Pernyataan tersebut disampaikan Presiden Prabowo dalam sambutannya saat menghadiri acara Pengukuhan 1.451 Hakim Mahkamah Agung (MA) di Kantor Mahkamah Agung, Jakarta, pada Kamis (12/06/2025).

“Unsur keberhasilan suatu negara--dari kita belajar sejarah, unsur yang sangat penting adalah terdapatnya suatu sistem hukum yang menjamin keadilan bagi seluruh rakyatnya. Ini syarat negara berhasil,” ujar Presiden Prabowo di hadapan para hakim dan pemangku kepentingan bidang peradilan.

Presiden menjelaskan bahwa Indonesia, sebagai negara besar dengan hampir 300 juta penduduk yang terdiri dari ratusan suku, agama, dan budaya, hanya dapat bertahan dan maju jika keadilan ditegakkan tanpa pandang bulu.

Ia menambahkan bahwa banyak negara gagal karena sistem hukum mereka tidak mampu melindungi rakyatnya.

“Sebuah negara yang gagal adalah negara yang tidak bisa memenuhi apa yang kita tentukan, pendiri-pendiri bangsa kita tentukan, sebagai tujuan-tujuan nasional. Melindungi, memajukan kesejahteraan umum, mencerdaskan kehidupan bangsa, menjaga ketertiban dunia,” tutur Presiden.

Dalam pidatonya, Prabowo menyoroti pentingnya peran hakim sebagai garda terakhir dalam sistem peradilan.
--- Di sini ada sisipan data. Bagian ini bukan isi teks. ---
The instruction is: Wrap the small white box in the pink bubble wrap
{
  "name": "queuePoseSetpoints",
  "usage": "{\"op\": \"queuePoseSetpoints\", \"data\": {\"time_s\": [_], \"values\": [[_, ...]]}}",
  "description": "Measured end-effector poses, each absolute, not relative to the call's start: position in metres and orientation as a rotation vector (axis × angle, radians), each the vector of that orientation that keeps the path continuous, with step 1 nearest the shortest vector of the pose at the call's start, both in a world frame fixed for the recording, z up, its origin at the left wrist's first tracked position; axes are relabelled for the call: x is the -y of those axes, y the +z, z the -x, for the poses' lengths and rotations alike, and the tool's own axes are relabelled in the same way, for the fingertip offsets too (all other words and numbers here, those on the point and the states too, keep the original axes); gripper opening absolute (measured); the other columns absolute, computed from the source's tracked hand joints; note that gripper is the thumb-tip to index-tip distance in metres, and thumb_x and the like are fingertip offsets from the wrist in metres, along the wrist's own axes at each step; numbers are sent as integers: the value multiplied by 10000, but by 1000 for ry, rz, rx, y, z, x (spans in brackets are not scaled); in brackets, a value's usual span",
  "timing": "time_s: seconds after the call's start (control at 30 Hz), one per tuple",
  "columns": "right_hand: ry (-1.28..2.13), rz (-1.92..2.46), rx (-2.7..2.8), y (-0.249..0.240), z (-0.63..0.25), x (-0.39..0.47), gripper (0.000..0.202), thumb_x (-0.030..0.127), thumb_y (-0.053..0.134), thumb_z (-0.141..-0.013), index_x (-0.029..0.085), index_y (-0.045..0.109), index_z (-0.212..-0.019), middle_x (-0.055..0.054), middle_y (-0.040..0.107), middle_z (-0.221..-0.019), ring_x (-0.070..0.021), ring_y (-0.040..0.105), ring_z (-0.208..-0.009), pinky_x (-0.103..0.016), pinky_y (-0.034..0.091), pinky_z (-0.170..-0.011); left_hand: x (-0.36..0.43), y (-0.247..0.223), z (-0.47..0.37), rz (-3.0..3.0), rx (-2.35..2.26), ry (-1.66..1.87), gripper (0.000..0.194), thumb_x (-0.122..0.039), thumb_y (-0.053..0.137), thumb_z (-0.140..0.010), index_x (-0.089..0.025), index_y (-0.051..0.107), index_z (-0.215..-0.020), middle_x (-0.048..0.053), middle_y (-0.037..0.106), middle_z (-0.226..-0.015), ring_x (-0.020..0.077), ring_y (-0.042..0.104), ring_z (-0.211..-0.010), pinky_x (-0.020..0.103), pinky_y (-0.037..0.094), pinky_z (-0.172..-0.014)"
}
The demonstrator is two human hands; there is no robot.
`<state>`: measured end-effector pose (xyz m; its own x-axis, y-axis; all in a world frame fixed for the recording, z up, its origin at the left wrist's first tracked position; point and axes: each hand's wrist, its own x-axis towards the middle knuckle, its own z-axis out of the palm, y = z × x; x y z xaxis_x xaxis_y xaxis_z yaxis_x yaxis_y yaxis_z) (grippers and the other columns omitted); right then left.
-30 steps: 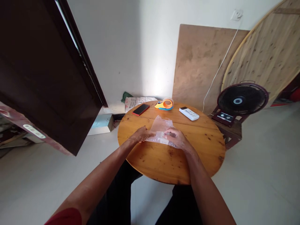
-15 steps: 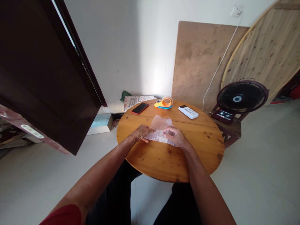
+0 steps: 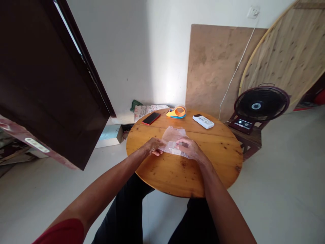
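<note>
A clear sheet of bubble wrap [image 3: 175,135] lies on the round wooden table [image 3: 162,176], its near part folded over something pale and flat that I cannot make out. My left hand [image 3: 153,146] pinches the wrap's left edge between thumb and fingers. From the right, my right hand [image 3: 189,147] rests on the folded part, fingers curled, thumb and fingertips pressed together on the plastic.
Along the table's far side are a phone [image 3: 151,118] with a red edge, an orange and blue tape dispenser [image 3: 177,112] and a white remote-like device [image 3: 203,121]. A fan [image 3: 261,105] stands on a stool to the right. A dark door [image 3: 48,74] is at left.
My left fingers have closed more on the wrap's left edge, and the folded part has shifted slightly. My right hand stays nearly in place.
</note>
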<state>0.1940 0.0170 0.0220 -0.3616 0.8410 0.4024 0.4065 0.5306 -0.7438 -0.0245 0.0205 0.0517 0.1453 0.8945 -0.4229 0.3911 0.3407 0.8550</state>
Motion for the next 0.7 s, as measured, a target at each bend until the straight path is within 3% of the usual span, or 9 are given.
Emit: {"op": "queuePoseSetpoints", "data": {"time_s": [0.23,0.7], "values": [[683,1036,1979,27,-194,-14,157,339,610,-788,226,686,-866,-34,680,-968,-183,608,-921,-301,443,-838,-21,50,11,-1277,-1584,569,91,-188,596,-762,-99,614,-757,18,640,-605,74,558,-446,154,410,-420],[685,1053,1974,23,-193,-18,159,321,610,-771,221,689,-866,-40,675,-978,-185,609,-906,-306,450,-832,-26,54,-11,-1287,-1477,637,125,-234,559,-775,-116,583,-743,4,598,-520,92,558,-456,194,493,-473]]}}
Menurutnya, integritas dan independensi yudikatif adalah kunci dalam menjaga stabilitas dan ketertiban nasional.

“Makanya negara modern dari ratusan tahun dikatakan terdiri dari tiga unsur, trias politika: eksekutif, legislatif, yudikatif. Tidak bisa eksekutif hebat, legislatif tidak bagus, yudikatif tidak bagus. It cannot be done, tidak bisa,” ungkapnya.

Lebih lanjut, Presiden menekankan bahwa penegakan hukum merupakan fondasi utama dalam membangun peradaban yang adil dan menjaga keutuhan negara.